What is being asked:
Your copy should repeat each record below exactly and contain no images.

(Data excerpts)
◆ ◆ ◆ ◆ ◆ ◆ ◆

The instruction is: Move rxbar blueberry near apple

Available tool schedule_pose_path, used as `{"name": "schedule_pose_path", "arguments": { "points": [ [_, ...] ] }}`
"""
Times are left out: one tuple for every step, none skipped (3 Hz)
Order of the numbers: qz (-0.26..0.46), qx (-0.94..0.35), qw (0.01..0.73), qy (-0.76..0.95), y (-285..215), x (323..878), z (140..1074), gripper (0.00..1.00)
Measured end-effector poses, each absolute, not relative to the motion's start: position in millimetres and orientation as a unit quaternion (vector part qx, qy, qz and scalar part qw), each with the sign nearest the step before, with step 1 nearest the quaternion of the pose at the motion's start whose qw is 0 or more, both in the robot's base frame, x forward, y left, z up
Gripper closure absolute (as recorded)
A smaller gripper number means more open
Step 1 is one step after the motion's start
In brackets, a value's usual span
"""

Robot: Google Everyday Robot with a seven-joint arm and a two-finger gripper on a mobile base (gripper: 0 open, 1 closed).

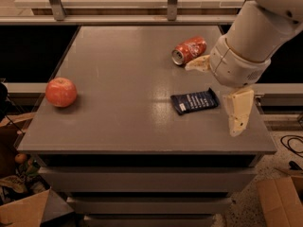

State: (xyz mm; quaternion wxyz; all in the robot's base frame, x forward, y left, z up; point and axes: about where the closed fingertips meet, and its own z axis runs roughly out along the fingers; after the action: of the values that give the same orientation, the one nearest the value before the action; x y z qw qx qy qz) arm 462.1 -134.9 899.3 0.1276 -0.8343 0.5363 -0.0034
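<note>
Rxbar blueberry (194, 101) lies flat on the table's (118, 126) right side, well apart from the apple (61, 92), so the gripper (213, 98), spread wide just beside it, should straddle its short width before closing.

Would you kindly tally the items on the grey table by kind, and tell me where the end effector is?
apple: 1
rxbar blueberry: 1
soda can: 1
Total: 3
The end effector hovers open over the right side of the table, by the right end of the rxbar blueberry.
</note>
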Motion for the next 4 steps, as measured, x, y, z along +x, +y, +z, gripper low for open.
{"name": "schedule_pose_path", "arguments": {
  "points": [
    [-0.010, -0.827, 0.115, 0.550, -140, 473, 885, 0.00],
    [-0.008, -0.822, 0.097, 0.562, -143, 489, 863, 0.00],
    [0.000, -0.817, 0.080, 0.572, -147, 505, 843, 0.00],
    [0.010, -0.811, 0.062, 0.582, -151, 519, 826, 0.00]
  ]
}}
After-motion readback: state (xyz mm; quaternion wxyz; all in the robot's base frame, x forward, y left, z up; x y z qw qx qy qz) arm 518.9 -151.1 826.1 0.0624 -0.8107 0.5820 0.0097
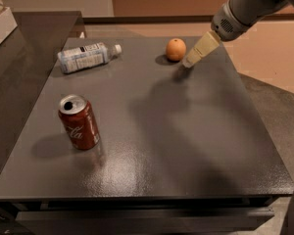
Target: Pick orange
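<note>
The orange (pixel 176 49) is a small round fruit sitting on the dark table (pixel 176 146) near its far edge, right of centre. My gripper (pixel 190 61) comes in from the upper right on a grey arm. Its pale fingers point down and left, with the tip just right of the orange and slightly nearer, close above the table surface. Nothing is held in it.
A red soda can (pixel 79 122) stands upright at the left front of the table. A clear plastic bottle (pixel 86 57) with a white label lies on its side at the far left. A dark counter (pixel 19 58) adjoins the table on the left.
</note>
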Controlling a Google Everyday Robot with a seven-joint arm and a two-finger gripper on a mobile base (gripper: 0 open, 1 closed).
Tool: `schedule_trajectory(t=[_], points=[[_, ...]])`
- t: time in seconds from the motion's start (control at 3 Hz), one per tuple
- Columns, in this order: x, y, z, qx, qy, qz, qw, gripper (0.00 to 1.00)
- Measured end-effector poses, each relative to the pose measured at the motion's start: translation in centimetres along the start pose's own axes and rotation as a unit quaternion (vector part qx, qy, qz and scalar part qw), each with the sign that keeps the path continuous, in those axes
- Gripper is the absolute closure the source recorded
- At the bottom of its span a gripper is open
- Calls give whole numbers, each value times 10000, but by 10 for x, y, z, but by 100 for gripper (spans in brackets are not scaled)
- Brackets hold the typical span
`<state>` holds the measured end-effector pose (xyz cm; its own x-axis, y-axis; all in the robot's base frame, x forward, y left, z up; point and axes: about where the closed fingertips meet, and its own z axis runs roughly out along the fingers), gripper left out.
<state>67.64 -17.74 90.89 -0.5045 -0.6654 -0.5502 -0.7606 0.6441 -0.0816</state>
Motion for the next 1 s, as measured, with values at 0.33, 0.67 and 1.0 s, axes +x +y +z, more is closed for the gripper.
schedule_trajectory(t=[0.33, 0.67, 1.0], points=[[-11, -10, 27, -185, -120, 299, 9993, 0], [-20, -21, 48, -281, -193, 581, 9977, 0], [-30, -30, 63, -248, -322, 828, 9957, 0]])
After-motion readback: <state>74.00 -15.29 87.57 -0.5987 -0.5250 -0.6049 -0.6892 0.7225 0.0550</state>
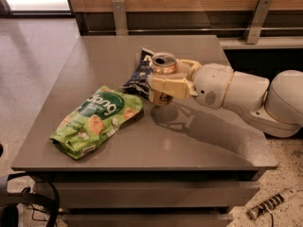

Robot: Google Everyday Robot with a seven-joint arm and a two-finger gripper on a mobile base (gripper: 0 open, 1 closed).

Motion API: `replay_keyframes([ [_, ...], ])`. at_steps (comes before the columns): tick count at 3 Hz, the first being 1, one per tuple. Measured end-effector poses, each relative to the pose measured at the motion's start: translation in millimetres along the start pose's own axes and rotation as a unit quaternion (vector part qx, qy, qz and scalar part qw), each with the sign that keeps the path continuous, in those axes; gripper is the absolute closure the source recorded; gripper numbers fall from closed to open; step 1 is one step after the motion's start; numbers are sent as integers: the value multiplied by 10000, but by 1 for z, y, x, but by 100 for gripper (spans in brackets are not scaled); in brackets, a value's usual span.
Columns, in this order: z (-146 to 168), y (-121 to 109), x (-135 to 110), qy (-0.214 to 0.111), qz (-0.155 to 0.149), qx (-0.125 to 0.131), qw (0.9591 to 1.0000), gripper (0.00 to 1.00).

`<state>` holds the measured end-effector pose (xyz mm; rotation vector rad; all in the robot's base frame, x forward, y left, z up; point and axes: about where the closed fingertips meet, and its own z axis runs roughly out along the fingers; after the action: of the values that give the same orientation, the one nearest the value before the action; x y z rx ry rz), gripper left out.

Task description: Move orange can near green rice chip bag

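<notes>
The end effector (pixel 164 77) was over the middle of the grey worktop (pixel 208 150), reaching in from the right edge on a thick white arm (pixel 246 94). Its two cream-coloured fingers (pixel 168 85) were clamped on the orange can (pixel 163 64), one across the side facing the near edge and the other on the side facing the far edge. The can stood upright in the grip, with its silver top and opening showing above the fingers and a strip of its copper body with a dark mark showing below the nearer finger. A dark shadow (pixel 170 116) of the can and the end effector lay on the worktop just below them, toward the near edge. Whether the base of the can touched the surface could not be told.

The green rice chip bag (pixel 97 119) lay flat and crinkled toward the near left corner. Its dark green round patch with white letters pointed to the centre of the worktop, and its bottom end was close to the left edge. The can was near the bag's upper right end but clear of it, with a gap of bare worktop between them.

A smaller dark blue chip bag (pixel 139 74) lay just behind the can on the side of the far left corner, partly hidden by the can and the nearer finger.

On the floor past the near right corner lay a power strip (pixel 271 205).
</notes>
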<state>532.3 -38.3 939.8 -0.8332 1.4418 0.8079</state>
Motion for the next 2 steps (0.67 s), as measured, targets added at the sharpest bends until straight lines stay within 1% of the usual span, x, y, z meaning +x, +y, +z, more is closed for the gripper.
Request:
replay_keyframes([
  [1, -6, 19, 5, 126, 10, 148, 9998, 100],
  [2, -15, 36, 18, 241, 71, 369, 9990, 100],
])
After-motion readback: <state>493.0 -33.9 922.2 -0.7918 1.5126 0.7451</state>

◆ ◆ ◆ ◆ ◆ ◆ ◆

Written answer:
The instruction is: Move rxbar blueberry near apple

Available tool schedule_pose_path, used as `{"name": "schedule_pose_path", "arguments": { "points": [ [_, ...] ] }}`
"""
Times are left out: one tuple for every step, none skipped (3 Hz)
Order of the numbers: qz (-0.26..0.46), qx (-0.94..0.35), qw (0.01..0.73), qy (-0.76..0.95), y (-285..215), x (323..878), z (140..1074), gripper (0.00..1.00)
Measured end-effector poses, each absolute, not relative to the motion's start: position in millimetres and orientation as a unit quaternion (vector part qx, qy, qz and scalar part qw), each with the sign nearest the step before, with step 1 nearest the quaternion of the pose at the motion's start whose qw is 0 or more, both in the robot's base frame, x forward, y left, z up
Gripper closure absolute (as recorded)
A smaller gripper number means more open
Step 1 is one step after the motion's start
In brackets, a value's usual span
"""

Robot: Google Everyday Robot with a seven-joint arm and a two-finger gripper on a mobile base (gripper: 0 open, 1 closed).


State: (xyz mm; quaternion wxyz; all in the robot's base frame, x forward, y left, z up; point and axes: about where the closed fingertips meet, and its own z axis runs roughly out along the fingers; after the action: of the values that give the same orientation, the one nearest the value before the action; x y z qw qx qy qz) arm 462.1 -134.9 899.3 0.1276 -0.8343 0.5363 -0.0034
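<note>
Rxbar blueberry (194, 101) lies flat on the table's (118, 126) right side, well apart from the apple (61, 92), so the gripper (213, 98), spread wide just beside it, should straddle its short width before closing.

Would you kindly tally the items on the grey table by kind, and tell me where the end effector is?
apple: 1
rxbar blueberry: 1
soda can: 1
Total: 3
The end effector hovers open over the right side of the table, by the right end of the rxbar blueberry.
</note>
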Motion for the next 4 steps, as measured, x, y, z along +x, +y, +z, gripper low for open.
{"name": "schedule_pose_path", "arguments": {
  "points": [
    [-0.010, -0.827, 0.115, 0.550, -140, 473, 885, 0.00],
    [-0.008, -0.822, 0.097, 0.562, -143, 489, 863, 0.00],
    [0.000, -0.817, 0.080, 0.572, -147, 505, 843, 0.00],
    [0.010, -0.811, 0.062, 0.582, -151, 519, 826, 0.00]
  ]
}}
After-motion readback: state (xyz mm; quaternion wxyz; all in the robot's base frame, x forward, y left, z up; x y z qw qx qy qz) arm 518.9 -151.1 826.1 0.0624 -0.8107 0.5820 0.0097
Target: Pick orange
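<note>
The orange (pixel 176 49) is a small round fruit sitting on the dark table (pixel 176 146) near its far edge, right of centre. My gripper (pixel 190 61) comes in from the upper right on a grey arm. Its pale fingers point down and left, with the tip just right of the orange and slightly nearer, close above the table surface. Nothing is held in it.
A red soda can (pixel 79 122) stands upright at the left front of the table. A clear plastic bottle (pixel 86 57) with a white label lies on its side at the far left. A dark counter (pixel 19 58) adjoins the table on the left.
</note>
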Controlling a Google Everyday Robot with a seven-joint arm and a two-finger gripper on a mobile base (gripper: 0 open, 1 closed).
Tool: `schedule_trajectory(t=[_], points=[[_, ...]])`
- t: time in seconds from the motion's start (control at 3 Hz), one per tuple
- Columns, in this order: x, y, z, qx, qy, qz, qw, gripper (0.00 to 1.00)
- Measured end-effector poses, each relative to the pose measured at the motion's start: translation in centimetres along the start pose's own axes and rotation as a unit quaternion (vector part qx, qy, qz and scalar part qw), each with the sign that keeps the path continuous, in those axes
- Gripper is the absolute closure the source recorded
- At the bottom of its span a gripper is open
- Calls give whole numbers, each value times 10000, but by 10 for x, y, z, but by 100 for gripper (spans in brackets are not scaled)
- Brackets hold the typical span
`<state>` holds the measured end-effector pose (xyz cm; its own x-axis, y-axis; all in the robot's base frame, x forward, y left, z up; point and axes: about where the closed fingertips meet, and its own z axis runs roughly out along the fingers), gripper left out.
<state>67.64 -17.74 90.89 -0.5045 -0.6654 -0.5502 -0.7606 0.6441 -0.0816</state>
Motion for the next 1 s, as measured, with values at 0.33, 0.67 and 1.0 s, axes +x +y +z, more is closed for the gripper.
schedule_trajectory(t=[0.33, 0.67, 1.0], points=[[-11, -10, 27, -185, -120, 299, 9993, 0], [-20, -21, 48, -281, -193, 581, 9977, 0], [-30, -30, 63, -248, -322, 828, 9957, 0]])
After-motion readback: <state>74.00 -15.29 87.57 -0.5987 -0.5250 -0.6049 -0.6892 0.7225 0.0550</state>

Robot: Google Everyday Robot with a seven-joint arm and a two-finger gripper on a mobile base (gripper: 0 open, 1 closed).

Motion API: `replay_keyframes([ [_, ...], ])`. at_steps (comes before the columns): tick count at 3 Hz, the first being 1, one per tuple. Measured end-effector poses, each relative to the pose measured at the motion's start: translation in millimetres along the start pose's own axes and rotation as a unit quaternion (vector part qx, qy, qz and scalar part qw), each with the sign that keeps the path continuous, in those axes; gripper is the absolute closure the source recorded; gripper numbers fall from closed to open; step 1 is one step after the motion's start; numbers are sent as integers: the value multiplied by 10000, but by 1 for z, y, x, but by 100 for gripper (spans in brackets are not scaled); in brackets, a value's usual span.
Columns, in this order: z (-146 to 168), y (-121 to 109), x (-135 to 110), qy (-0.214 to 0.111), qz (-0.155 to 0.149), qx (-0.125 to 0.131), qw (0.9591 to 1.0000), gripper (0.00 to 1.00).

`<state>` holds the measured end-effector pose (xyz mm; rotation vector rad; all in the robot's base frame, x forward, y left, z up; point and axes: about where the closed fingertips meet, and its own z axis runs roughly out along the fingers; after the action: of the values that give the same orientation, the one nearest the value before the action; x y z rx ry rz), gripper left out.

Task description: Move orange can near green rice chip bag

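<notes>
The end effector (pixel 164 77) was over the middle of the grey worktop (pixel 208 150), reaching in from the right edge on a thick white arm (pixel 246 94). Its two cream-coloured fingers (pixel 168 85) were clamped on the orange can (pixel 163 64), one across the side facing the near edge and the other on the side facing the far edge. The can stood upright in the grip, with its silver top and opening showing above the fingers and a strip of its copper body with a dark mark showing below the nearer finger. A dark shadow (pixel 170 116) of the can and the end effector lay on the worktop just below them, toward the near edge. Whether the base of the can touched the surface could not be told.

The green rice chip bag (pixel 97 119) lay flat and crinkled toward the near left corner. Its dark green round patch with white letters pointed to the centre of the worktop, and its bottom end was close to the left edge. The can was near the bag's upper right end but clear of it, with a gap of bare worktop between them.

A smaller dark blue chip bag (pixel 139 74) lay just behind the can on the side of the far left corner, partly hidden by the can and the nearer finger.

On the floor past the near right corner lay a power strip (pixel 271 205).
</notes>
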<state>532.3 -38.3 939.8 -0.8332 1.4418 0.8079</state>
Motion for the next 2 steps (0.67 s), as measured, targets added at the sharpest bends until straight lines stay within 1% of the usual span, x, y, z meaning +x, +y, +z, more is closed for the gripper.
Request:
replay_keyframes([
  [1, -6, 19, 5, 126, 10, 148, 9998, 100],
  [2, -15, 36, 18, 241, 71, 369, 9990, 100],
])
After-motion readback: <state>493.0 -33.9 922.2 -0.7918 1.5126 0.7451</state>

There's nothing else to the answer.